Une réponse à des problèmes d’élus

Le premier point d’achoppement concerne les motivations de ce projet (dont nous avions exposé les grandes lignes ici). Ont été mentionnées une légère décrue du nombre d’habitants (3) qui rentre en contradiction avec les objectifs démographiques que la ville s’est fixée ; une présence majoritaire de logements sociaux nuisant à l’attractivité du quartier auprès du reste de la population rennaise, pour qui l’urbanisme caractéristique du Blosne fait par ailleurs figure de repoussoir.
Hormis peut-être cette dernière considération, ce ne sont pas là des problèmes d’habitants : ce sont des problèmes d’élus.

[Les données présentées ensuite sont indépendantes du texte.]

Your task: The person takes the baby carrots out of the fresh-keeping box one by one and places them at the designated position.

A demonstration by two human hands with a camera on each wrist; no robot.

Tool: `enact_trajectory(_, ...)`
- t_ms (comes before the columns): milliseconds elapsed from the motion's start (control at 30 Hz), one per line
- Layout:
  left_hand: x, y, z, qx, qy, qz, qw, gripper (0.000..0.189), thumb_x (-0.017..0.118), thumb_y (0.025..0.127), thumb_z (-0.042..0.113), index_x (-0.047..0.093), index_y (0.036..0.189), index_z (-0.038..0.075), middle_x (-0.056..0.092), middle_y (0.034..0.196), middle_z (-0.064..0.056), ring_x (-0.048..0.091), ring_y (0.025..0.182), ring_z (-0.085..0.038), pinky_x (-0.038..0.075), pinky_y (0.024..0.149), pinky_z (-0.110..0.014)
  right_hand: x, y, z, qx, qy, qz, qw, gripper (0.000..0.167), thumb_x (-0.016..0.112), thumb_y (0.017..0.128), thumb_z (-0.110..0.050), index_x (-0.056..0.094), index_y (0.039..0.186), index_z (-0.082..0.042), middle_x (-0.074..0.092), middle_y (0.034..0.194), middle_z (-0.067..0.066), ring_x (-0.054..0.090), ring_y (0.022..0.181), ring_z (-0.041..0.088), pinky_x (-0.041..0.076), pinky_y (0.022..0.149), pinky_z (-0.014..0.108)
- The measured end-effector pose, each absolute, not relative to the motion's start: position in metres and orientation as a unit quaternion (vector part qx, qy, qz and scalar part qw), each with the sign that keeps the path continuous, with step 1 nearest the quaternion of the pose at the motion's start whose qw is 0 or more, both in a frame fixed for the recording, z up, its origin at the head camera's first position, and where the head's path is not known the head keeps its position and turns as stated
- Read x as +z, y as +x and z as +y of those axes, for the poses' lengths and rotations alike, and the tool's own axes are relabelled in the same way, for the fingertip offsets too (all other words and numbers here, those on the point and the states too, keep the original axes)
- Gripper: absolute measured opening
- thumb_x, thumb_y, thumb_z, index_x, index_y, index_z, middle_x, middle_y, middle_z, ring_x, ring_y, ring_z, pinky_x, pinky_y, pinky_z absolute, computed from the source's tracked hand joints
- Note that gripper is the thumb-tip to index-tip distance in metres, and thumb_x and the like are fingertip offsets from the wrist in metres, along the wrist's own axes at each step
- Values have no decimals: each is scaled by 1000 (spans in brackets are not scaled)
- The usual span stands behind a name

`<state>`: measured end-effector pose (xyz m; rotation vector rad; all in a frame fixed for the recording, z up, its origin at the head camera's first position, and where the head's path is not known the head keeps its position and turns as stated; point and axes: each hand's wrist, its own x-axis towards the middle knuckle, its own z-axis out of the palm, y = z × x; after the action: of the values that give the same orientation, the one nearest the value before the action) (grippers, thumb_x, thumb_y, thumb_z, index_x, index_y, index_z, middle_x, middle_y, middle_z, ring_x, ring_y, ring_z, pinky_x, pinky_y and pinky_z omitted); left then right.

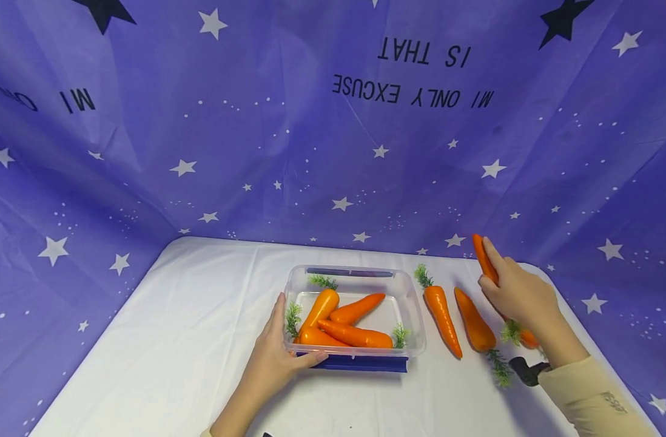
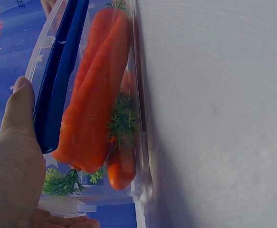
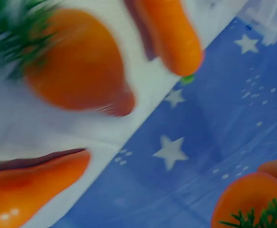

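Observation:
My left hand [image 1: 273, 364] grips the near left corner of a clear plastic box [image 1: 416, 315], thumb at the front rim, fingers along the left wall. A blue latch flap [image 1: 360, 363] runs along the box's front. Several toy carrots [image 1: 360, 335] with green tufts lie inside, also visible through the wall in the left wrist view. To the right of the box, my right hand [image 1: 521, 297] holds another carrot [image 1: 484, 258] above the table, its tip pointing away. The right wrist view shows that carrot's thick, tufted end [image 3: 247, 199] beside a fingertip.
Right of the box, one carrot [image 1: 443, 318] lies with its tuft at the far end, another carrot [image 1: 477, 325] with its tuft at the near end. A third carrot [image 1: 528, 338] is partly under my right arm. A purple star-patterned cloth [image 1: 289, 182] hangs behind the white table [image 1: 174, 340].

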<state>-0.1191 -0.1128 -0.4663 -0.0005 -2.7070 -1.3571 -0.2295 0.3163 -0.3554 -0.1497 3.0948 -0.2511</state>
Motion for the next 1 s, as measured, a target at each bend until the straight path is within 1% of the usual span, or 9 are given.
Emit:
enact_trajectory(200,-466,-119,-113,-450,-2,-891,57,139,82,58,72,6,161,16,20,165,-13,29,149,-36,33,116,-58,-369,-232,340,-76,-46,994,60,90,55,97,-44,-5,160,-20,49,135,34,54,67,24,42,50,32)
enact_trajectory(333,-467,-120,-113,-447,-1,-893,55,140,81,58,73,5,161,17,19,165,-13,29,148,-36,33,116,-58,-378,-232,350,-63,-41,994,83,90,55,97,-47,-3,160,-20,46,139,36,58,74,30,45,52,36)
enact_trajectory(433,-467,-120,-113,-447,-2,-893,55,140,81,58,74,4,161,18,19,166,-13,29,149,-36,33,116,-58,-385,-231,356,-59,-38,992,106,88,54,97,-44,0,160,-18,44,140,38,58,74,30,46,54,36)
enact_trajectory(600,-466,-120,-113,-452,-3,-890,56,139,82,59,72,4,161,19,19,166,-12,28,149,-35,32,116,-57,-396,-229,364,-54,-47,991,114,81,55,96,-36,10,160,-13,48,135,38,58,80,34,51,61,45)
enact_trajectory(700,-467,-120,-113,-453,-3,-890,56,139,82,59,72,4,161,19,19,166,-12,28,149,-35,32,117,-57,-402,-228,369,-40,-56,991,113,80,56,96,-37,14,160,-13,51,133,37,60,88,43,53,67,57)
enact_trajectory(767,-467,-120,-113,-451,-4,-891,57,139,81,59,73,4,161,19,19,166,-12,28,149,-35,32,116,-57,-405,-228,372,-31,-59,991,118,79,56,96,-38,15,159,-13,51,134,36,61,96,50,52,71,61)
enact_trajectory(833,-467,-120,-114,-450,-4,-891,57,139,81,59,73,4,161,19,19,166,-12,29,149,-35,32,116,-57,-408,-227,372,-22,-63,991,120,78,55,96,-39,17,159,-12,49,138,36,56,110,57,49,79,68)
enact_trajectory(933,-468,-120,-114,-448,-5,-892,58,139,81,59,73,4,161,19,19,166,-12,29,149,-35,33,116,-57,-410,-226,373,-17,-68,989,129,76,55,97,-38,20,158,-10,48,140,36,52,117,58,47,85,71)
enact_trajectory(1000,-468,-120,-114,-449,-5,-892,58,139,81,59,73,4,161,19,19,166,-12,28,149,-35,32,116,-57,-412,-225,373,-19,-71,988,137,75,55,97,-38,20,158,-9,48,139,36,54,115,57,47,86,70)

Les habitants, quand l’INSEE les interrogeait en 2002, se plaignaient en premier lieu du bruit et en second, du manque de sécurité (4). Doit-on en conclure que ce projet est déconnecté de leurs préoccupations ?

Frédéric Bourcier, élu de quartier et adjoint à l’urbanisme, s’en défendait dans un entretien qu’il nous avait accordé en mai dernier. « Un habitant, c’est aussi un citoyen. Il y a le fait de se soucier de son espace privé, ce qui est légitime ; il y a aussi la capacité de se projeter, de ne pas s’endormir sur ses lauriers, de se poser les bonnes questions ».

Centre comm Torigné 2
Centre commercial du Landrel, Rennes – Le Blosne

Pour Marion Carrel (2), c’est justement cette dichotomie que l’on crée entre les préoccupations de l’habitant et celles du citoyen qui nuit au débat : « Lorsqu’aucune articulation entre le bien commun (mon appartement, notre quartier) et le bien public (un quartier à réinsérer dans la ville, une population à diversifier) n’est recherchée, la défiance réciproque entre les habitants et les institutionnels s’accroît ». Au lieu de s’appuyer sur les préoccupations des habitants du Blosne pour construire une dynamique collective, on a voulu partir de ce que Frédéric Bourcier a défini comme des « incontournables », qu’il a rappelés au début de chaque réunion : la nécessité pour le quartier d’accueillir de nouveaux logements, au nom de l’intérêt général et des engagements métropolitains de la municipalité.
Les sociologues Jacques Donzelot et Renaud Epstein dénoncent ce recours permanent au mythe de l’intérêt général, dont ils rappellent qu’il est « introuvable, [ce] que toute consultation démocratique ser[t] à rappeler ». Ils en notent l’usage pernicieux : « Ceux qui ne s’inscrivent pas dans le schéma préféré des décideurs (…) seront vite perçus et dénoncés comme les défenseurs de leurs intérêts privés face au souci de l’intérêt général dont se parent les décideurs publics » (5).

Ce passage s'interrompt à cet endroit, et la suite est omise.